Measuring signals of picture sections showing the area of the melting zone upstream of the working zone, as seen in the working direction, or the border zone upstream of the melting zone may be used for measuring the weld location and for controlling the laser position or workpiece position. A combination of capillary monitoring, weld zone monitoring and weld tracking offer the user the advantage that all monitoring and control functions can be performed with a single monitoring and control system, which also facilitates operation of the control unit.
The penetration depth of the high energy beam can be detemined from a reduced number of pixles of a picture section showing the center of the vapour capillaries.
The measuring signals of a picture section showing the melting zone downstream of the vapour capillaries, as seen in the working direction, and/or a border area downstream of the melting zone, as seen in the working direction, may be used for measuring the surface topography of the workpiece subjected to the working process.
For special monitoring tasks it is possible to provide a filter in addition to the optical sensor in the beam path such that light with predetermined wavelengths can be filtered.
A CMOS camera is preferably used as optical sensor.
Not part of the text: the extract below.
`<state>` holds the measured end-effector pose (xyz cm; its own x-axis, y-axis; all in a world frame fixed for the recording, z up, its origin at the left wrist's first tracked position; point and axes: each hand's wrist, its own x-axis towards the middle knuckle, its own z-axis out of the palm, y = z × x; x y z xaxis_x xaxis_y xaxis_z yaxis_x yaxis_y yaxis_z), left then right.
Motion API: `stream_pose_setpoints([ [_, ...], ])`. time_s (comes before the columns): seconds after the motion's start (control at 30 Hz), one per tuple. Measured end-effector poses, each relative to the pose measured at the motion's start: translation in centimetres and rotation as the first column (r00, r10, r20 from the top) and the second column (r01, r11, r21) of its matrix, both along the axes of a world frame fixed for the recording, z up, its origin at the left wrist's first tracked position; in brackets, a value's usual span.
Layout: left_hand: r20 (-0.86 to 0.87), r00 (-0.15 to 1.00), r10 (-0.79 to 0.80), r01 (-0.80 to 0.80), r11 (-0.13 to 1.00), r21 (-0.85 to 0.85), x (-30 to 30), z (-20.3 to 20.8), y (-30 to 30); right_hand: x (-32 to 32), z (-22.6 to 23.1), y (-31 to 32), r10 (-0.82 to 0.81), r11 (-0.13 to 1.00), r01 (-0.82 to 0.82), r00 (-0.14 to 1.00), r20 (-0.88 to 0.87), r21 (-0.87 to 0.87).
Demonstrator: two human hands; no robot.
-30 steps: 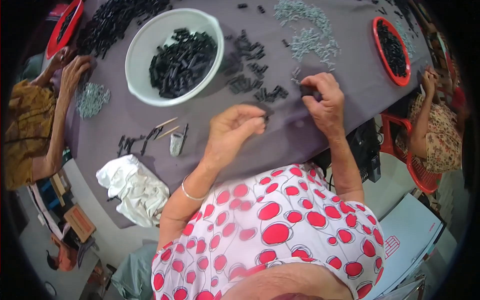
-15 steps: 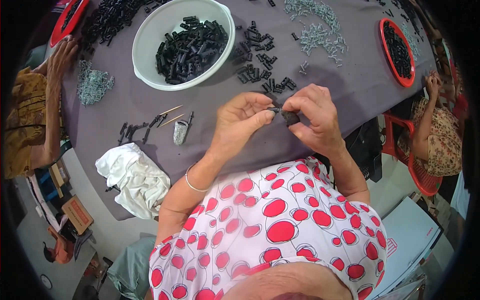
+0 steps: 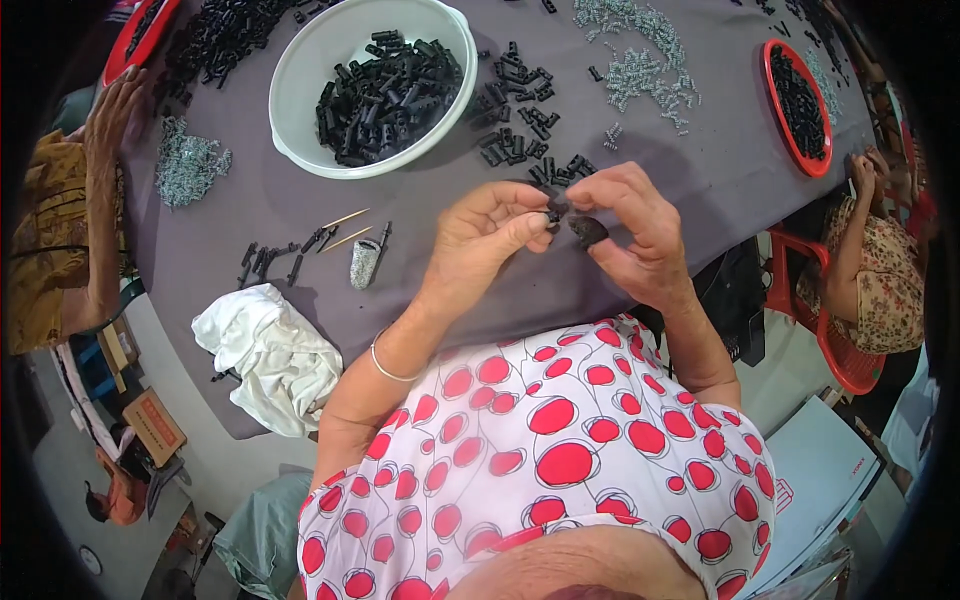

The CMOS technology allows pixles of the picture field to be evaluated independently of the overall picture whereby the amount of measuring signal data can be advantageously reduced to a minimum. It is not necessary to acquire all measuring signal data first and then to selectively evaluate them. In this way a high monitoring frequency of more than 1 kHz is attainable.
For this purpose preferably an optical sensor having a dynamic range of more than 100 dB is used.
The focal position of the high energy beam can be determined by measuring the change in light intensity in a linear or rectangular picture section which linearly extends through the vapour capillaries and the two neighboring melting zones.